Three wines to support your Olympic team

Strictly, Olympic wines should probably be from Greece. Or Brazil.

However, these three wines all come from countries competing in the Olympics, so sit back, relax and pour one of these into your glass to toast the respective nation as they appear in the opening ceremony.
France
Dourthe N°1 Sauvignon Blanc 2015, Bordeaux Blanc (£8.50; The Wine Society) aromatic citrus and blackcurrant leaf, gooseberries passion fruit aromas and rounded elegant freshness.
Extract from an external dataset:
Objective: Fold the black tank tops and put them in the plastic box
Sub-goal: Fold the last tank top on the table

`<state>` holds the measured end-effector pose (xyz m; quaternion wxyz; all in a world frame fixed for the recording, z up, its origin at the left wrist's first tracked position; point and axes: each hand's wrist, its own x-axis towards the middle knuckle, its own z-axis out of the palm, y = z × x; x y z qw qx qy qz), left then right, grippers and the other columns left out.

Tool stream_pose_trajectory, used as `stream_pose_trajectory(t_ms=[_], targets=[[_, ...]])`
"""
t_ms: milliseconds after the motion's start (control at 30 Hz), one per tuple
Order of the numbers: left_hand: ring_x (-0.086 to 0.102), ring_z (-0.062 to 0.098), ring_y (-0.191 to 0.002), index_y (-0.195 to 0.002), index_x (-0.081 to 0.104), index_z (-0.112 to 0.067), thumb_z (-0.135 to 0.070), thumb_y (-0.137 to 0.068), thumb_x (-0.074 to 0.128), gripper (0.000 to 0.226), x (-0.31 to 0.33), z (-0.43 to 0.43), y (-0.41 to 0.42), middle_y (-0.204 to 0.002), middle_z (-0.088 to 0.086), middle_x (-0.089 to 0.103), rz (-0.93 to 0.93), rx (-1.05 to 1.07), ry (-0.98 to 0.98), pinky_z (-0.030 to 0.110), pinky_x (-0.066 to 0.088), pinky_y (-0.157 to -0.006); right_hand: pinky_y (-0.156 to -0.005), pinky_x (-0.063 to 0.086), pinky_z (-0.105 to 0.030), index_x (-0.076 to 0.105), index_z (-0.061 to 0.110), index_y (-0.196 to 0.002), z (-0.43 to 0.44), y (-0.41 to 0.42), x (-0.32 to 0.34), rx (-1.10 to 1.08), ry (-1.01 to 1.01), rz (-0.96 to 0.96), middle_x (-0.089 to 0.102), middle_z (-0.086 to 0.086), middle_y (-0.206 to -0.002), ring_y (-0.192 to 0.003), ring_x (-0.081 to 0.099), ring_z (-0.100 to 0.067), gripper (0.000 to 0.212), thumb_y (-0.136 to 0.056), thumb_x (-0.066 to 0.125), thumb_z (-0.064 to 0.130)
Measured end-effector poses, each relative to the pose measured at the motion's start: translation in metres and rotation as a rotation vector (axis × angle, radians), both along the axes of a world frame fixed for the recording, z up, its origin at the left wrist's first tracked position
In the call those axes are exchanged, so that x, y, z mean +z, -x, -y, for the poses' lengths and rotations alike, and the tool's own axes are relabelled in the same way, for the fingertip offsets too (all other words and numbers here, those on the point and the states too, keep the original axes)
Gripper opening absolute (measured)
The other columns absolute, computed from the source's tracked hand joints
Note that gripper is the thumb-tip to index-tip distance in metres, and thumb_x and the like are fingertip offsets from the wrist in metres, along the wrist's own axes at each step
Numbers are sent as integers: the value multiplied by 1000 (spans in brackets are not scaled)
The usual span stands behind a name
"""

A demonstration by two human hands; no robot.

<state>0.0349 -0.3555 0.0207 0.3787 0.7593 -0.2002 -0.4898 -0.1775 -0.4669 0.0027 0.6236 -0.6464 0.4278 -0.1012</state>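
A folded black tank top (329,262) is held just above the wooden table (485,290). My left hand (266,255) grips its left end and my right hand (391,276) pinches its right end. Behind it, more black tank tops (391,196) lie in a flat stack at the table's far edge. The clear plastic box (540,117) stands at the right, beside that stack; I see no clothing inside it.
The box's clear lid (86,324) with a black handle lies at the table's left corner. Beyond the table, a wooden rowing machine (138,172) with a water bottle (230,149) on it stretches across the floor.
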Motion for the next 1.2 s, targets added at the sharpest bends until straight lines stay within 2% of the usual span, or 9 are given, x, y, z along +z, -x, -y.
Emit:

Clean, pure and substantial.

Match with pasta and pesto, monkfish in herb broth or garlic and herb roulade.

Very good value.

Argentina
Clos de los Siete 2013, Argentina (£15; Sainsbury’s, Waitrose) Malbec blend ripe, slightly jammy bramble fruit and oaky spice, with a smooth and supple texture; balance full and harmonious.

Drinking nicely straight out of the bottle now, it will improve with aeration or bottle aging.

Good.

Match with roast lamb or other red meat.

Portugal
10 Year Old Tawny Taylor’s 10 Year Old Tawny (£22; Morrisons, Sainsbury’s, Tesco) figs, raisin and roasted nuts with ripe berries and eucalyptus - an elegant, timeless classic.

Good.

Match with hard cheeses or chocolate-and-cherry torte.